GIVEN DATA
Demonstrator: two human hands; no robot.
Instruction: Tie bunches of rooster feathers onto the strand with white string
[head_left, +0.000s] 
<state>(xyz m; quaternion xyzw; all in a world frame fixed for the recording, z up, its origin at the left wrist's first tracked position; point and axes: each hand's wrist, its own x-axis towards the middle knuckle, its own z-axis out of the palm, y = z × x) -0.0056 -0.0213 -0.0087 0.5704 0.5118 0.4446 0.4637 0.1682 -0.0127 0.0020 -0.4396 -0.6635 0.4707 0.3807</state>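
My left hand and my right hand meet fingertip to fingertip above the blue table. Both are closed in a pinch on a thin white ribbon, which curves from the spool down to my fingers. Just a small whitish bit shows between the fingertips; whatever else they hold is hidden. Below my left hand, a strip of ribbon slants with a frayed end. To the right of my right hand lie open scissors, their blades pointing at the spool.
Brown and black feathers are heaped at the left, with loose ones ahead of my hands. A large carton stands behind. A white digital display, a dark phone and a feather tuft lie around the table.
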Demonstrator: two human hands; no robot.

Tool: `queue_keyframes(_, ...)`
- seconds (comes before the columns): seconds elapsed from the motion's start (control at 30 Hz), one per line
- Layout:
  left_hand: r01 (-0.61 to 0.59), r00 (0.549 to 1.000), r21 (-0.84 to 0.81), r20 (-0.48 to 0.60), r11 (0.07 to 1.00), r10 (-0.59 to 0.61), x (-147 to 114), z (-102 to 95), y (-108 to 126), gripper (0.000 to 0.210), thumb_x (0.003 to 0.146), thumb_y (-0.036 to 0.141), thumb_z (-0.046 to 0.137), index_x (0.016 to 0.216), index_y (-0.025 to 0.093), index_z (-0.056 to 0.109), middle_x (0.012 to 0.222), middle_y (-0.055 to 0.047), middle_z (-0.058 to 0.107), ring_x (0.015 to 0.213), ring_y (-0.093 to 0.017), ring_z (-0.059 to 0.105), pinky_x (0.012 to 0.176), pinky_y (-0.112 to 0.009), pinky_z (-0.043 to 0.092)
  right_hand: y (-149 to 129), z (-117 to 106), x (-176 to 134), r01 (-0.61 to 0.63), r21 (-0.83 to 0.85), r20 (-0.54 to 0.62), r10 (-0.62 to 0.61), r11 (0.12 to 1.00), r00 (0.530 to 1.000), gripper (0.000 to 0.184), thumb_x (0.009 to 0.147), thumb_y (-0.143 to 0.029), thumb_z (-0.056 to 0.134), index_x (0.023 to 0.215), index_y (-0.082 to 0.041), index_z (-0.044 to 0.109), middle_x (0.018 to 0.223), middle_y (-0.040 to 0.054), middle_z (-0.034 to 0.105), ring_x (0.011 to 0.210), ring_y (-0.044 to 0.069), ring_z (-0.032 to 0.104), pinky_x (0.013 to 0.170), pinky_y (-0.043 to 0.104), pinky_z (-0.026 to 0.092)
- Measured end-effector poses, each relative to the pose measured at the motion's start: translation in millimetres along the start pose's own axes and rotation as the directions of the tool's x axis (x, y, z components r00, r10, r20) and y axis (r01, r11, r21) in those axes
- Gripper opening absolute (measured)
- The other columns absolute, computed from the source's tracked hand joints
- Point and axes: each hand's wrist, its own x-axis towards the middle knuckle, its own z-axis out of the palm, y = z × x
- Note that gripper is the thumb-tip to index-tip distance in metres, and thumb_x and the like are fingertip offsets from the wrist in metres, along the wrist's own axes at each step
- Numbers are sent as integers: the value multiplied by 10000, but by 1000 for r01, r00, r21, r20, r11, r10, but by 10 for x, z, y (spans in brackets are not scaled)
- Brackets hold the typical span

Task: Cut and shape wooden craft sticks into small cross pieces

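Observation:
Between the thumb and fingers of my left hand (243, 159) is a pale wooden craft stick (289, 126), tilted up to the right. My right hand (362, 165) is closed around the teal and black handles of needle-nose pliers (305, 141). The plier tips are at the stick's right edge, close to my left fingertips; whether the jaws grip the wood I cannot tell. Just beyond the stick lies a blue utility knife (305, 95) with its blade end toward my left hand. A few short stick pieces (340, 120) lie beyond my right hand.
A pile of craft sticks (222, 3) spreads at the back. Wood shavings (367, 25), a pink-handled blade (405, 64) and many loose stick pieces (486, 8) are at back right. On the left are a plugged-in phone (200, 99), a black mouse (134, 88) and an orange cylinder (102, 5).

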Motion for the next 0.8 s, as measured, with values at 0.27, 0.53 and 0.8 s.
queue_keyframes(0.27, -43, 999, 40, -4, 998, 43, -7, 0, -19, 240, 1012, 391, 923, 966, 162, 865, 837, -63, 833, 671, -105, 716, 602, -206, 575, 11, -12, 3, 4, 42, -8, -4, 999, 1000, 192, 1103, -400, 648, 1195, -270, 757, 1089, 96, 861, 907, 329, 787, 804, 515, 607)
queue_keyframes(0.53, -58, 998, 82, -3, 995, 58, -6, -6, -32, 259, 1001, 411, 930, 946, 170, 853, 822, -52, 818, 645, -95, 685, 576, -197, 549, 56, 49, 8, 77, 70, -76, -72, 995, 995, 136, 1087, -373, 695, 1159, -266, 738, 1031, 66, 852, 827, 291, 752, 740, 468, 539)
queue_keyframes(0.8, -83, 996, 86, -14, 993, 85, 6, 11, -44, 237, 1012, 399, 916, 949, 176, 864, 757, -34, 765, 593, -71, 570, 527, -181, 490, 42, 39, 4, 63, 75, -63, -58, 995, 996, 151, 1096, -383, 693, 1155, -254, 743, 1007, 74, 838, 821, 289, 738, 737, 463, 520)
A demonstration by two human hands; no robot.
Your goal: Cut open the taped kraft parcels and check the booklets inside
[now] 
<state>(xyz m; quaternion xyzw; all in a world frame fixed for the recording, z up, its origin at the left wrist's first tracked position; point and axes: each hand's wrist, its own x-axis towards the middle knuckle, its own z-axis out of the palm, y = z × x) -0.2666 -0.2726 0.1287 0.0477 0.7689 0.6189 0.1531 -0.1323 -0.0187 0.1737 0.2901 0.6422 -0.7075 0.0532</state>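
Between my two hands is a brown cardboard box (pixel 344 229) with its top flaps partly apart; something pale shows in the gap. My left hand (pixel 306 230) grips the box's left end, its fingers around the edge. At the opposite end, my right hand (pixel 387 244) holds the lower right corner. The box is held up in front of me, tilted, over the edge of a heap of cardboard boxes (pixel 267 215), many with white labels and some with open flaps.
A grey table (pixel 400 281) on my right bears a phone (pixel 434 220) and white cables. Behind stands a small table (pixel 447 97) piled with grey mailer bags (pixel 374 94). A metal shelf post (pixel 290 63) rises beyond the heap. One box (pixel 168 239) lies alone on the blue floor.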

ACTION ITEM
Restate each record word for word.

EXERCISE SOLUTION
Demonstrator: two human hands; no robot.
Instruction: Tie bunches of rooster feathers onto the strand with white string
[head_left, +0.000s] 
<state>(xyz m; quaternion xyzw; all in a world frame fixed for the recording, z up, its origin at the left wrist's first tracked position; point and axes: each hand's wrist, its own x-axis towards the middle knuckle, its own z-axis out of the palm, y = z × x) -0.0056 -0.0213 -0.0087 0.5704 0.5118 0.4446 0.4637 0.1682 -0.0127 0.0020 -0.4396 -0.6635 0.4707 0.3807</state>
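My left hand and my right hand meet fingertip to fingertip above the blue table. Both are closed in a pinch on a thin white ribbon, which curves from the spool down to my fingers. Just a small whitish bit shows between the fingertips; whatever else they hold is hidden. Below my left hand, a strip of ribbon slants with a frayed end. To the right of my right hand lie open scissors, their blades pointing at the spool.
Brown and black feathers are heaped at the left, with loose ones ahead of my hands. A large carton stands behind. A white digital display, a dark phone and a feather tuft lie around the table.
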Demonstrator: two human hands; no robot.

Tool: `queue_keyframes(_, ...)`
- seconds (comes before the columns): seconds elapsed from the motion's start (control at 30 Hz), one per line
- Layout:
  left_hand: r01 (-0.61 to 0.59), r00 (0.549 to 1.000), r21 (-0.84 to 0.81), r20 (-0.48 to 0.60), r11 (0.07 to 1.00), r10 (-0.59 to 0.61), x (-147 to 114), z (-102 to 95), y (-108 to 126), gripper (0.000 to 0.210), thumb_x (0.003 to 0.146), thumb_y (-0.036 to 0.141), thumb_z (-0.046 to 0.137), index_x (0.016 to 0.216), index_y (-0.025 to 0.093), index_z (-0.056 to 0.109), middle_x (0.012 to 0.222), middle_y (-0.055 to 0.047), middle_z (-0.058 to 0.107), ring_x (0.015 to 0.213), ring_y (-0.093 to 0.017), ring_z (-0.059 to 0.105), pinky_x (0.012 to 0.176), pinky_y (-0.112 to 0.009), pinky_z (-0.043 to 0.092)
  right_hand: y (-149 to 129), z (-117 to 106), x (-176 to 134), r01 (-0.61 to 0.63), r21 (-0.83 to 0.85), r20 (-0.54 to 0.62), r10 (-0.62 to 0.61), r11 (0.12 to 1.00), r00 (0.530 to 1.000), gripper (0.000 to 0.184), thumb_x (0.009 to 0.147), thumb_y (-0.143 to 0.029), thumb_z (-0.056 to 0.134), index_x (0.023 to 0.215), index_y (-0.082 to 0.041), index_z (-0.044 to 0.109), middle_x (0.018 to 0.223), middle_y (-0.040 to 0.054), middle_z (-0.034 to 0.105), ring_x (0.011 to 0.210), ring_y (-0.044 to 0.069), ring_z (-0.032 to 0.104), pinky_x (0.013 to 0.170), pinky_y (-0.043 to 0.104), pinky_z (-0.026 to 0.092)
- Measured end-effector poses, each relative to the pose measured at the motion's start: translation in millimetres along the start pose's own axes and rotation as the directions of the tool's x axis (x, y, z components r00, r10, r20) and y axis (r01, r11, r21) in those axes
- Gripper opening absolute (measured)
- The other columns absolute, computed from the source's tracked hand joints
- Point and axes: each hand's wrist, its own x-axis towards the middle knuckle, its own z-axis out of the palm, y = z × x
- Note that gripper is the thumb-tip to index-tip distance in metres, and thumb_x and the like are fingertip offsets from the wrist in metres, along the wrist's own axes at each step
- Numbers are sent as integers: the value multiplied by 10000, but by 1000 for r01, r00, r21, r20, r11, r10, but by 10 for x, z, y (spans in brackets are not scaled)
- Brackets hold the typical span

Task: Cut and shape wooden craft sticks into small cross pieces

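Observation:
Between the thumb and fingers of my left hand (243, 159) is a pale wooden craft stick (289, 126), tilted up to the right. My right hand (362, 165) is closed around the teal and black handles of needle-nose pliers (305, 141). The plier tips are at the stick's right edge, close to my left fingertips; whether the jaws grip the wood I cannot tell. Just beyond the stick lies a blue utility knife (305, 95) with its blade end toward my left hand. A few short stick pieces (340, 120) lie beyond my right hand.
A pile of craft sticks (222, 3) spreads at the back. Wood shavings (367, 25), a pink-handled blade (405, 64) and many loose stick pieces (486, 8) are at back right. On the left are a plugged-in phone (200, 99), a black mouse (134, 88) and an orange cylinder (102, 5).
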
Motion for the next 0.8 s, as measured, with values at 0.27, 0.53 and 0.8 s.
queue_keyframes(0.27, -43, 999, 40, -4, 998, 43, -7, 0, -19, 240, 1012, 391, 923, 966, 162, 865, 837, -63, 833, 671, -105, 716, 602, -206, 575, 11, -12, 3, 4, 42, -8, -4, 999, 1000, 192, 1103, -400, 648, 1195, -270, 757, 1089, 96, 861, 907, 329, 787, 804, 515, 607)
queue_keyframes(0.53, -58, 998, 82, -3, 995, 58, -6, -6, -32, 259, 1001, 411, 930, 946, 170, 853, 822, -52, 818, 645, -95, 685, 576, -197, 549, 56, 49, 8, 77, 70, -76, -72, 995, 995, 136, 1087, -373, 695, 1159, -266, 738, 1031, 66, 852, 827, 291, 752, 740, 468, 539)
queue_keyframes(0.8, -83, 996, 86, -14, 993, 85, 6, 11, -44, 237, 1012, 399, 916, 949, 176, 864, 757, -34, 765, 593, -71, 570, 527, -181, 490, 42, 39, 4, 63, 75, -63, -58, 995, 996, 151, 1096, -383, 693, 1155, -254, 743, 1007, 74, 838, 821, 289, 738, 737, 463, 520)
A demonstration by two human hands; no robot.
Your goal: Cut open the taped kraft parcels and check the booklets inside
[now] 
<state>(xyz m; quaternion xyzw; all in a world frame fixed for the recording, z up, its origin at the left wrist's first tracked position; point and axes: each hand's wrist, its own x-axis towards the middle knuckle, its own z-axis out of the palm, y = z × x) -0.2666 -0.2726 0.1287 0.0477 0.7689 0.6189 0.1531 -0.1323 -0.0187 0.1737 0.2901 0.6422 -0.7075 0.0532</state>
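Between my two hands is a brown cardboard box (pixel 344 229) with its top flaps partly apart; something pale shows in the gap. My left hand (pixel 306 230) grips the box's left end, its fingers around the edge. At the opposite end, my right hand (pixel 387 244) holds the lower right corner. The box is held up in front of me, tilted, over the edge of a heap of cardboard boxes (pixel 267 215), many with white labels and some with open flaps.
A grey table (pixel 400 281) on my right bears a phone (pixel 434 220) and white cables. Behind stands a small table (pixel 447 97) piled with grey mailer bags (pixel 374 94). A metal shelf post (pixel 290 63) rises beyond the heap. One box (pixel 168 239) lies alone on the blue floor.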

Nothing else is needed to finish the exercise.